De la réaction à l’action
Il y a la colère qui vient d’un modèle parental que je reproduis
Ex : pas d’accord avec mon enfant = droit de crier voire de taper
Si je prends conscience que l’enfant apprend en me regardant
je préfère faire ma carte au trésor et faire cesser en moi ce modèle
pour que ma famille, ma société puissent changer
et ne plus utiliser l’abus de pouvoir pour parvenir à ses fins.
Il y a la haine qui vient d’un autre modèle parental :
« aimer c’est tout donner, dire non c’est méchant, c’est égoïste, ça blesse ».
Je dis oui à l’autre, je fais tout pour lui
et je m’oublie jusqu’à la rancoeur :
je finis par en vouloir à l’autre
de ce que je me fais subir moi-même pour lui
en appelant ça de l’amour.
Ou bien je dis oui à l’autre
et je fais tout pour lui, je m’oublie
et je m’attends à ce qu’il fasse pareil
qu’il à son tour la réponse à mes besoins :
je finis par le couvrir de culpabilité
si lui se respecte et sait me dire non.
Quand je réalise à nouveau que le problème vient de moi,
je me tourne dedans et je vais faire ma carte au trésor.
Alors ce modèle cesse également
pour moi et pour mes descendants.
Et puis, il y a la rage qui vient de l’impuissance
quand je suis face aux cartes au trésor de l’autre :
quand l’autre estime que je dois lui dire oui
parce que lui m’a dit oui avant
et que sa rancoeur explose comme si j’en étais la cause.
Quand l’autre estime normal de crier et s’imposer
parce qu’il est l’adulte et que je suis l’enfant
ou parce qu’il est hiérarchique et moi subordonné
ou parce qu’il est l’époux, l’homme,
ou celui ou celle qui ramène le plus d’argent
parce qu’il est élu au gouvernement
et que je suis simple citoyen informé différemment.
Quand l’autre estime normal de m’agresser
voire me mépriser, me soumettre à son opinion
sous prétexte qu’il n’est pas d’accord avec moi
et que ma vision des choses lui semble nulle,
ridicule, intolérable, ésotérique
et ne répond pas à son cadre ou ses attentes.

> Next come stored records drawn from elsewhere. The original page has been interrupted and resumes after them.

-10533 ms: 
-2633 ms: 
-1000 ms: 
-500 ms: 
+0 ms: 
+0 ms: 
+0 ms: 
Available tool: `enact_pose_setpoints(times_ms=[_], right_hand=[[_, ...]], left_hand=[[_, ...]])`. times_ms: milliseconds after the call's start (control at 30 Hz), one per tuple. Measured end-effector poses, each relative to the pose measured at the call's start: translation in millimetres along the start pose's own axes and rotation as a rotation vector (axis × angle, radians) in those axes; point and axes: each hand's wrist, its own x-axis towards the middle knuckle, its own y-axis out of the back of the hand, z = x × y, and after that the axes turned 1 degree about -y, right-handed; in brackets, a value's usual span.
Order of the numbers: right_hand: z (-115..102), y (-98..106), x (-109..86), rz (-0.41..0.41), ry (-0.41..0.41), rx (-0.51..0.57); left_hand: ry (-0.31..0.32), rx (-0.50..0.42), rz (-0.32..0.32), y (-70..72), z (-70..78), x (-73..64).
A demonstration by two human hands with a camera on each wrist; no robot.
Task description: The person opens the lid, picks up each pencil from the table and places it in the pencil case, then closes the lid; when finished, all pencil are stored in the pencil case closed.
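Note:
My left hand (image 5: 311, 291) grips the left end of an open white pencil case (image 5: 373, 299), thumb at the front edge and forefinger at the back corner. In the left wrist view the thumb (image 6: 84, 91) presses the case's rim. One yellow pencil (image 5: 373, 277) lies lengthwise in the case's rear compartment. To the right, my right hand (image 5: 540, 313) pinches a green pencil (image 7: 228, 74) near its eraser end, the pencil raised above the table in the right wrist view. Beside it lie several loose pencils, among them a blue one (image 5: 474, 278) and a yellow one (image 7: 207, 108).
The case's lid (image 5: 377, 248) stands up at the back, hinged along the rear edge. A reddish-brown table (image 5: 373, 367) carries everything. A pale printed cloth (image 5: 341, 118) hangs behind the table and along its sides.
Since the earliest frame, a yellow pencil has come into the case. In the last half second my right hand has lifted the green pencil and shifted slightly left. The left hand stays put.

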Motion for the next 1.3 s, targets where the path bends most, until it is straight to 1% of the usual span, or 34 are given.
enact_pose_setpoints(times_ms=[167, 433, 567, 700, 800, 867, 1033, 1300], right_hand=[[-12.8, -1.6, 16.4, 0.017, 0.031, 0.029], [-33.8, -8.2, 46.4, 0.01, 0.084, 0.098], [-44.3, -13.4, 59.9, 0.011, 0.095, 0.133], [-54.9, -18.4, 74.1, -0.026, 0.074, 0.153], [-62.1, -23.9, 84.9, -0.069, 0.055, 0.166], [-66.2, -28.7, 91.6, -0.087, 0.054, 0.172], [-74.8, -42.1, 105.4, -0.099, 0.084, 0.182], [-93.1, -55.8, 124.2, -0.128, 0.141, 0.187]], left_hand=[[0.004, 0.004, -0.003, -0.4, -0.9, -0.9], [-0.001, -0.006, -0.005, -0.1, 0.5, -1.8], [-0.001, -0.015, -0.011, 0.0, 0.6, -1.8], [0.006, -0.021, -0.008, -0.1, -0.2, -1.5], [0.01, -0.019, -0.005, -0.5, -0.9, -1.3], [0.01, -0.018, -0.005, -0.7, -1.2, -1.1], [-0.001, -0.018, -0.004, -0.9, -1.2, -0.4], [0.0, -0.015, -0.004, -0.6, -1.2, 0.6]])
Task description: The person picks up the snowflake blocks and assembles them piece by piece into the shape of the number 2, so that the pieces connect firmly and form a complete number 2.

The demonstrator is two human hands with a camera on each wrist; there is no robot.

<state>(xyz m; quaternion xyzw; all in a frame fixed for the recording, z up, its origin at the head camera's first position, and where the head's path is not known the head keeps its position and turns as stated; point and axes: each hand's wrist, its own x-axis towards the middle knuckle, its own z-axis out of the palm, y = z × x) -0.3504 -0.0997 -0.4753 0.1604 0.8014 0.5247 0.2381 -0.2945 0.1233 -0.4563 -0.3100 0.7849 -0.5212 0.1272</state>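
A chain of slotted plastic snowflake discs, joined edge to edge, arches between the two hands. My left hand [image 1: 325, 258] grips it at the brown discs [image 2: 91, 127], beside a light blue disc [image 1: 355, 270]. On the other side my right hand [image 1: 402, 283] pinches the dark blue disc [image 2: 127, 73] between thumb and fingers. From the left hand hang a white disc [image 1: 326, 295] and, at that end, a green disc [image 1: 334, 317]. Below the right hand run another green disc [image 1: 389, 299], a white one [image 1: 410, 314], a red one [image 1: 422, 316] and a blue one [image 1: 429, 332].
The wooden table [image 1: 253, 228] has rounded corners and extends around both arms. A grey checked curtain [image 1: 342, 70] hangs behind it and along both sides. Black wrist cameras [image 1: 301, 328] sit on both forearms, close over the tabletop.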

Il prend peur ou colère et crie, intimide, rabaisse
au lieu de me rencontrer pour trouver ensemble une solution commune
qui me respecte autant que lui.
Alors monte en moi une révolte :
je ne me laisserai pas faire…
Cette colère là est saine et nécessaire
c’est tout l’intérêt de la colère :
un instinct de survie,
un sursaut pour protéger ce que je suis.
Elle n’est pas un problème à transformer
elle ne peut faire l’objet d’aucune carte au trésor
puisque c’est ma protection face à la carte au trésor de l’autre
qui tente de me faire du mal
parce qu’il me veut différent
comme ont fait sur lui ses parents.
Il doit d’abord admettre que ce qu’il voit au-dehors
parle du dedans.
Je ne peux pas le faire pour lui
ni le forcer à le faire,
ni lui ouvrir les yeux sur sa souffrance
s’il n’est pas prêt à aller voir.
D’ailleurs, plus je veux moins il veut.
Cette colère signe un déséquilibre qui me concerne
mais sur lequel je n’ai aucun pouvoir…
En Gestalt on nomme ça : saine agressivité.
Je montre les dents, c’est un instinct.
Cette colère là m’invite à réagir, me redresser, poser ma limite,
garantir ma dignité, assurer mon intégrité,
me faire entendre et respecter,
être déterminée à protéger mon enfant intérieur
– et extérieur aussi d’ailleurs – quoi qu’il arrive.
Cette saine colère est un élan fort, puissant, déterminé
une source de renouveau, de changement,
de créativité, de beau,
pour mettre au monde dans ma vie
ce nouveau monde auquel je crois…
Mais si je reste dans la situation et qu’elle devient chronique
si je n’arrive pas à partir, au nom de l’amour
si je n’arrive pas à me redresser au nom de je ne sais quel sens du sacrifice,
si je m’accroche à l’espoir que l’autre change,
et que finalement je ne sais pas le voir et l’accepter tel qu’il est
alors, c’est bien ma carte au trésor qui se rejoue…
Ma colère est alors un cri de désespoir
qu’il a quelque chose que je ne parviens pas à lâcher.